Our role in this is as the evolutionary force behind the political wing. We can push our politicians to do better. Reward those who make the difficult but correct decisions. It might mean your next TV costs more, it might mean that your line of work is made obsolete and you need to re-train. But try to evaluate the politics and the economy for what it is: a fragile balance between the immediate future and the generations to come. We are more than merely a collection of instincts honed by millennia of evolution: we can plan for the future in a way nothing else we've known can. Let's flex those muscles and demand a better world.

Sidebar: VHS vs. Beta This is a small note to respond to a comment that came in the facebook note of my first posting in this series. The assertion that was made in that comment was that the VHS vs. Beta format war of the 1980s was an example of collusion-that JVC and co. basically paid the movie industry to side with them, and Beta-a better technology-was killed off. THis has repeated itself to a degree with BluRay vs HD-DVD.

What I would say to this is yes, collusion between companies to subvert market forces played a significant role. However, the "Beta is better" claim is one of the assertions I hear all the time, and I wanted to clear one thing up: Beta was not better in every way. Picture quality was better, and the tapes lasted longer. True. However, at the time VHS was released, Beta could only hold one hour of video. This made it unsuitable for taping movies off the TV, as well as for containing an entire feature-length film from the studio. This, it turns out, was a major failing for the format. Sony had gambled that picture quality was more important to the public, and they were wrong. YouTube shows that people prize convenience over image quality in many cases.
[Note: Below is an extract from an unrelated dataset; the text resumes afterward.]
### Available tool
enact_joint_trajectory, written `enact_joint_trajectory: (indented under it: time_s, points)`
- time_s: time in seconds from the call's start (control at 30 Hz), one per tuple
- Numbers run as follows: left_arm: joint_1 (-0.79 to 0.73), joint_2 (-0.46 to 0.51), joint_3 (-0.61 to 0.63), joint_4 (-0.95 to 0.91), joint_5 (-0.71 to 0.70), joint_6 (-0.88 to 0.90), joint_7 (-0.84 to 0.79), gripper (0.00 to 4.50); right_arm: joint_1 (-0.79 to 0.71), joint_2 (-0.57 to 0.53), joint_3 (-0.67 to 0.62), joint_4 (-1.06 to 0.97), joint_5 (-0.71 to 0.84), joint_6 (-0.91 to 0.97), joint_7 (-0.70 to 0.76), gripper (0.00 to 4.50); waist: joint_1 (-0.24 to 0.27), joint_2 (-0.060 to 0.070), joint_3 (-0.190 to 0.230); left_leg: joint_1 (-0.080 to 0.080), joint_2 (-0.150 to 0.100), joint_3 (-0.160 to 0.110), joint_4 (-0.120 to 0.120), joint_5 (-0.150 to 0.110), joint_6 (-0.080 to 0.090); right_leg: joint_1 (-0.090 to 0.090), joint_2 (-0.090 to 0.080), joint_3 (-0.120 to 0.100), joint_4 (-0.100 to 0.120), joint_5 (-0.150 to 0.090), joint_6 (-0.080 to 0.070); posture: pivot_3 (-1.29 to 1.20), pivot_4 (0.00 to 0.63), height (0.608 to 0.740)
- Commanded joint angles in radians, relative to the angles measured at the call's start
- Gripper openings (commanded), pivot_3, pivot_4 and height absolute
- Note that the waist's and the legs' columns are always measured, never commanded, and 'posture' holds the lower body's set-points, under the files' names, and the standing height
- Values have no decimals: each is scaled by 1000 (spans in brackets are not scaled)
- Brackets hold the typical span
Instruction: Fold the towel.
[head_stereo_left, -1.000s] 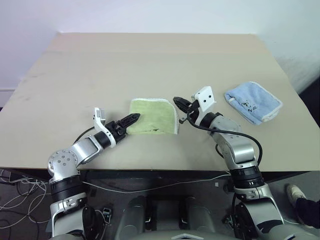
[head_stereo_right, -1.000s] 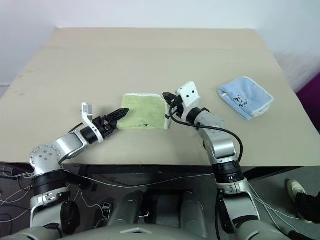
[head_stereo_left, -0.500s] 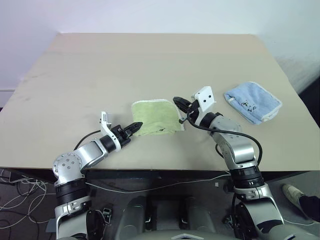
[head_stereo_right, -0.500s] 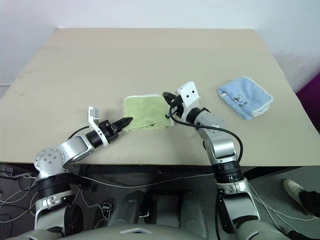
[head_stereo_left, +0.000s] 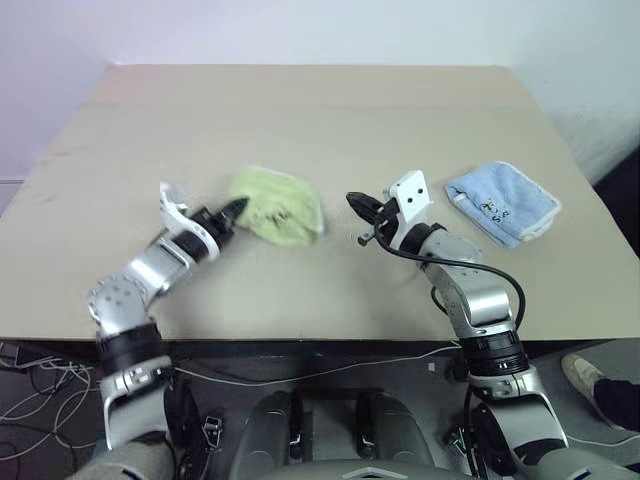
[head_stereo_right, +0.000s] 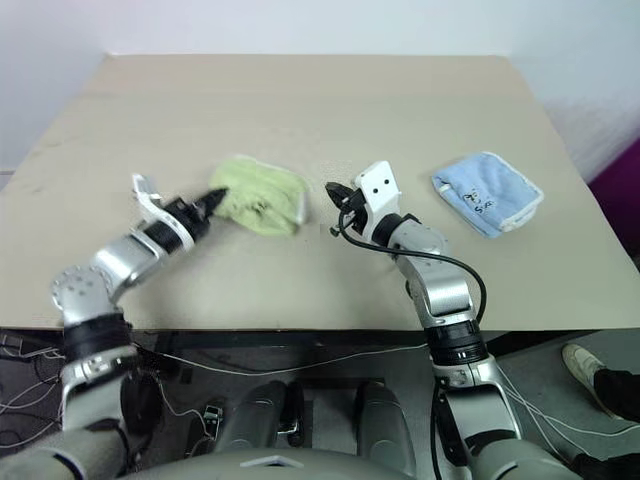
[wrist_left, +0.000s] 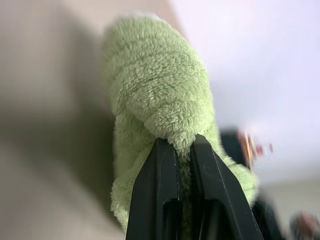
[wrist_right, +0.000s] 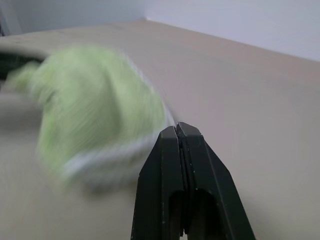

So I think that Beta died quite rightly. By the time Sony released a version with an extended playback time, it was too late. VHS had become the format of choice (it was also much cheaper, incidentally) and Beta eventually faded to obsolescence, witht he exception of its professional counterpart, BetaCam, which was a different format and was used for decades in professional recording. In this case, though collusion was present and counter-acted the market forces, it was the market that decided: Sony had created a format well-adapted to some things, but not those things which the market prized. They were poorly adapted for feature-film recordings, and were thus made extinct by the comet of VHS.
"Having created the conditions that make markets possible, democracy must do all the things that markets undo or cannot do."

-Benjamin Barber

1 comment:

John said...

In democracy, votes are the ballots. In capitalism, it’s money. In democracy, a clinic will be built if the majority of voters vote in its favor. It will keep in operation as long as people don’t vote it out of existence. In capitalism, a clinic will be built if enough people pool the money for its construction and it will keep in operation as long as it makes a profit—that is, as long as it ends up receiving more money than it gives away.